Rechtlicher Rahmen: 556-Euro-Minijob oder kurzfristig?
Seit 1. Januar 2025 liegt die Grenze für Minijobs bei 556 Euro monatlich. Damit sind Beschäftigte in der Regel lohnsteuerpflichtig, aber in der Sozialversicherung geringfügig; der Arbeitgeber meldet den Minijob bei der Minijob-Zentrale an. Mindestlohn und Urlaubsanspruch gelten auch für Minijobber. Als Alternative kommt die „kurzfristige Beschäftigung“ in Betracht – sie ist auf längstens drei Monate oder 70 Arbeitstage pro Kalenderjahr begrenzt und sozialversicherungsfrei, wenn sie nicht berufsmäßig ausgeübt wird. Für typische Weihnachtsaushilfen kann das passend sein, sofern die Zeitgrenzen eingehalten werden.
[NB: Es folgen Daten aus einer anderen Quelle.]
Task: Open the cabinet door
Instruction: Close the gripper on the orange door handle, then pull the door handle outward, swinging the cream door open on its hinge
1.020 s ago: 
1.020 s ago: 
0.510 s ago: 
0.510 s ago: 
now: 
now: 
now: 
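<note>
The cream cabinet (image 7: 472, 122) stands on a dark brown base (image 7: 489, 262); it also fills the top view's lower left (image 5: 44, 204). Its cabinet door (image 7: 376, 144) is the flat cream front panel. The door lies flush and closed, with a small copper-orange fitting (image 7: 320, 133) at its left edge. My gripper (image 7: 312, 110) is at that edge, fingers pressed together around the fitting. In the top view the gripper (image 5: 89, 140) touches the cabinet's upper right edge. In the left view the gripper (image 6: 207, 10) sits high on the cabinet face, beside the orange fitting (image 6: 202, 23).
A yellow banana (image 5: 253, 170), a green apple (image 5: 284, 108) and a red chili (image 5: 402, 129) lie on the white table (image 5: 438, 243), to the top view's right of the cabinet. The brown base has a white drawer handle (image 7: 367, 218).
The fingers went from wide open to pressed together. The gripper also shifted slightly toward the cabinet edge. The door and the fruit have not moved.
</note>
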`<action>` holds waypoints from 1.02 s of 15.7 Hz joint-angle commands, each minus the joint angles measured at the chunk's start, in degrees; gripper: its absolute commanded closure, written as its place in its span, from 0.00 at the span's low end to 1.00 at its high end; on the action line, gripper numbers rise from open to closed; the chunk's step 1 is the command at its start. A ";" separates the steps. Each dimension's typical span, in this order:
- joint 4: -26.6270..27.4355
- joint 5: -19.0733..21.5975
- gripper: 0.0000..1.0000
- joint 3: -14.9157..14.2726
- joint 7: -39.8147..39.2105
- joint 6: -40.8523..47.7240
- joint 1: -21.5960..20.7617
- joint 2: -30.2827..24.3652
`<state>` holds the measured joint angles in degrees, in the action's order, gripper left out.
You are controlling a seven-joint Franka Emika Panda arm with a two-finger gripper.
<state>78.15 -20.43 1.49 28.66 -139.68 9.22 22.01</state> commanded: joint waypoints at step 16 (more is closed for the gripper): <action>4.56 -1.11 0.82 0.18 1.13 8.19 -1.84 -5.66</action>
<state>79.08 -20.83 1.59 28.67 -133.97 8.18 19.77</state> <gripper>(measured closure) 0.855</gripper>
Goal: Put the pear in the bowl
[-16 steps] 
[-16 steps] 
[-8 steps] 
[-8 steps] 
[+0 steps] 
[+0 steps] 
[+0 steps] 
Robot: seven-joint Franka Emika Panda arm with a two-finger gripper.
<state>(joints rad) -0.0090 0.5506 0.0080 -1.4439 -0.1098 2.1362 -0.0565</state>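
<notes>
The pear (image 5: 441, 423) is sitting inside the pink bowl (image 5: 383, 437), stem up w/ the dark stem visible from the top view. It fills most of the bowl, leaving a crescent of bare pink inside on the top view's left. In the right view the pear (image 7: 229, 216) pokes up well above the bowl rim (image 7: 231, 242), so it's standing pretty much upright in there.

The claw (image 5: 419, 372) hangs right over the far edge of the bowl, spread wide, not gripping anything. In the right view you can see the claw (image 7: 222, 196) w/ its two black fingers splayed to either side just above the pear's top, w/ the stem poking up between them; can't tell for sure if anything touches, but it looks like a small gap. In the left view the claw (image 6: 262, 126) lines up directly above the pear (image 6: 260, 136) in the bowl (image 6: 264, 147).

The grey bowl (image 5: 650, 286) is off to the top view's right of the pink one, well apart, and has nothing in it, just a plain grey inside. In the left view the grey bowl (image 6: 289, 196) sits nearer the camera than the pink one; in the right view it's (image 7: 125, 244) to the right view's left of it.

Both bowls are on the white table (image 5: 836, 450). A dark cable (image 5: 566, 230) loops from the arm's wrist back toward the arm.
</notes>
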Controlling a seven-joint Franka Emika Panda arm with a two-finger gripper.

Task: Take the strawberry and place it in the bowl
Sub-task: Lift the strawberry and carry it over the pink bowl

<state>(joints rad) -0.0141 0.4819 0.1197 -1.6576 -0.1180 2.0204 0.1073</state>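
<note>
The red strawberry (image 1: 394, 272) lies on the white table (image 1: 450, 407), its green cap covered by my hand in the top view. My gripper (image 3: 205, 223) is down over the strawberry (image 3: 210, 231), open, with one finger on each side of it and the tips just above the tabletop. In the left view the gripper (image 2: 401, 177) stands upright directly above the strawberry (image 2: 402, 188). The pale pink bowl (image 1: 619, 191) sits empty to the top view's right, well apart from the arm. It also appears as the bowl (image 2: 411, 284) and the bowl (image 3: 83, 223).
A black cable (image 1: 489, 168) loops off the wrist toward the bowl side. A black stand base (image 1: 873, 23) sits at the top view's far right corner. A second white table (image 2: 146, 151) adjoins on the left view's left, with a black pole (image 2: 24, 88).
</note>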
Besonderheiten für Studierende und Ruheständler
Studierende dürfen in der Vorlesungszeit grundsätzlich höchstens 20 Stunden pro Woche arbeiten, um den günstigen Studentenstatus in der Sozialversicherung zu behalten (Ausnahmen u. a. abends/wochenends). Zusätzlich existiert eine 26-Wochen-Grenze pro Jahr, wenn die 20-Stunden-Regel zeitweise überschritten wird. Wer unsicher ist, sollte den eigenen Krankenversicherer kontaktieren. Für Bezieher einer Altersrente sind die Hinzuverdienstgrenzen seit 2023 aufgehoben: Zusatzeinkünfte aus einem Minijob sind grundsätzlich in unbegrenzter Höhe möglich; relevant bleiben Steuer- und ggf. Krankenversicherungsfragen.
Praktische Tipps
Seriöse Anbieter nennen Stundenlohn, Einsatzzeiten und Befristung im Vertrag, führen die Anmeldung durch und zahlen mindestens den gesetzlichen Mindestlohn. Wer mehrere Minijobs kombiniert, muss die 556-Euro-Grenze in Summe beachten; wird sie überschritten, greift reguläre Sozialversicherungspflicht. Für kurzfristige Jobs zählt die Anzahl der Tage/Monate im Kalenderjahr. Ein Blick in die Anzeige- und Karriereseiten lokaler Zeitungen und Unternehmen sowie in regionale Jobbörsen lohnt – gerade Logistik, Handel und Gastronomie suchen im Dezember verstärkt.